Exploring Low Rank Adaptation with tinygrad

In this post, I'll highlight my project that implements Low Rank Adaptation (LoRA) using the tinygrad framework on a pre-trained model. The process involves simulating a pre-trained model with one epoch on the MNIST dataset, freezing the model parameters, identifying the worst classified digit, applying LoRA, and fine-tuning the model on training data filtered for that particular digit [1, 2]. The result shows improved performance on the identified digit without altering the frozen parameters.

LoRA Output Image The LoRA parameters aren't technically considered "layers", just quicker to note it like that.

Introduction to MNIST, tinygrad and LoRA

MNIST is a dataset consiting of images of digits 0-9. The images are often used to predict what integer it is a drawing of.
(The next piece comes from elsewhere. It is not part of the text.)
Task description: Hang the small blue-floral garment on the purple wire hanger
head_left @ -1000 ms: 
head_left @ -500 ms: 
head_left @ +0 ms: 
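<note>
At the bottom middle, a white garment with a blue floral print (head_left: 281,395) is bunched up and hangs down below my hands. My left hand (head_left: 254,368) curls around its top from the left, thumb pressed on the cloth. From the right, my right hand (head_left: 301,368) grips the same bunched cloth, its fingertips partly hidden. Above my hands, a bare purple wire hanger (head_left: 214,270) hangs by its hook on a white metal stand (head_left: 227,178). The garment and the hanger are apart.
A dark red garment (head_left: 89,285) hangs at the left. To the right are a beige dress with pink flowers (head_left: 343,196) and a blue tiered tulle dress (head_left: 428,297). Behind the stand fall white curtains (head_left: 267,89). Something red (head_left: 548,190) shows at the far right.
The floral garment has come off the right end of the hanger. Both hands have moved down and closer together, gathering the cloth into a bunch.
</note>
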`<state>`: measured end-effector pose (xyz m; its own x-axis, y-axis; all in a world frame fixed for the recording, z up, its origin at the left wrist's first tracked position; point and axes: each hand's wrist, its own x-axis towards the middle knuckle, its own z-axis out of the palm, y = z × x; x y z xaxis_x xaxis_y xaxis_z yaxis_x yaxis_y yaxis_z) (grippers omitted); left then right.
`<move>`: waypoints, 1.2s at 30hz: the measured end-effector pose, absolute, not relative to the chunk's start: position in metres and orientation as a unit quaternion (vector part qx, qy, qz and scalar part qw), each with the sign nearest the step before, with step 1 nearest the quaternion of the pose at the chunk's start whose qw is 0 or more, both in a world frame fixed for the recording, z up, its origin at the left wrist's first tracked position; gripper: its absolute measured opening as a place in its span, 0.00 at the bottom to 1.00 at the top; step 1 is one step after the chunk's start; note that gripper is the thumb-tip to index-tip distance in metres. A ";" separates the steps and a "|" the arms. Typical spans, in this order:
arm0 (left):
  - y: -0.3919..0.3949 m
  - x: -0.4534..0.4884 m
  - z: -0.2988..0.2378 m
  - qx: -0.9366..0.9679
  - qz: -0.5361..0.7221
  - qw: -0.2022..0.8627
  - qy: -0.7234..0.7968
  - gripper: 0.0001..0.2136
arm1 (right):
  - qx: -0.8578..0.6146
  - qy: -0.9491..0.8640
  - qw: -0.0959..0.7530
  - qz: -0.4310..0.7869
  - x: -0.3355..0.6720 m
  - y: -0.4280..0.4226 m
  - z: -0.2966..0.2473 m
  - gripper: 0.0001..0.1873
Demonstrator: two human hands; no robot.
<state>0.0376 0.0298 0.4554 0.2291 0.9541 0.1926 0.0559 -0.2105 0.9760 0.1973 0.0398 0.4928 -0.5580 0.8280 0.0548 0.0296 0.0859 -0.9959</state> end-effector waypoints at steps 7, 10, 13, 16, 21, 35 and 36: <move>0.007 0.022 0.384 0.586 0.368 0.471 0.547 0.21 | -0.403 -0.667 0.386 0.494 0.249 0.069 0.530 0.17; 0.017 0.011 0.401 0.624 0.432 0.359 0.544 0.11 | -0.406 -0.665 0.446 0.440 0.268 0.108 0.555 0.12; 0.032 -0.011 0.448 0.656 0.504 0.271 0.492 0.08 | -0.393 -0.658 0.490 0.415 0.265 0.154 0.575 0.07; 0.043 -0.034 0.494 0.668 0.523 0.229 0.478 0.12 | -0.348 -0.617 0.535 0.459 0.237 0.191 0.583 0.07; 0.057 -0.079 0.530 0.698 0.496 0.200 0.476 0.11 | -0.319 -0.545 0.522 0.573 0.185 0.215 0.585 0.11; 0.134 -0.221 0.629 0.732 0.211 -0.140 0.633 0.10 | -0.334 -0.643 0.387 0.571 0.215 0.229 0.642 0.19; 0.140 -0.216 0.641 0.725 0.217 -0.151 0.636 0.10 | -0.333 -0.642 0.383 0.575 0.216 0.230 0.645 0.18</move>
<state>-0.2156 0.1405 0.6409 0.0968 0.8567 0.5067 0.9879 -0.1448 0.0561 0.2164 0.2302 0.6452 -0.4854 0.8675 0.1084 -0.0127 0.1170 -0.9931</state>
It's known for being small withonly 50K examples.

tinygrad is a minimal neural network framework known for its simplicity and ease of integration with new accelerators for both inference and training.

LoRA is a method aimed at efficient fine-tuning of pre-trained models by reducing the number of parameters involved in fine-tuning, thus potentially speeding up the process and saving resources.

There's a great image of LoRA on the first page of the original paper.

Benefits of tinygrad and LoRA

Simplicity: tinygrad is simple, expressive, and pythonic which makes it easy to work with.
Ease of Setup: tinygrad easy to set up with AMD GPUs, making it accessible for a broader range of developers, and making more competition for Nvidia.
Efficiency: LoRA significantly reduces the number of parameters to be fine-tuned, making the process faster and less resource-intensive.

Implementing LoRA with tinygrad

The provided code snippet demonstrates the process:

Simulating a Pre-trained Model: The model is simulated with one epoch on the MNIST dataset.

if __name__ == "__main__":
  ...
  print("Simulating a pre-trained model, with one epoch..")
  ...
  for epoch in range(1, epochs + 1):
    train(model, train_data.X, train_data.Y, optimizer, steps=steps, lossfn=lossfn, BS=BS)
  ...

Freezing Model Parameters: After simulation, the model parameters are frozen to preserve the pre-trained weights.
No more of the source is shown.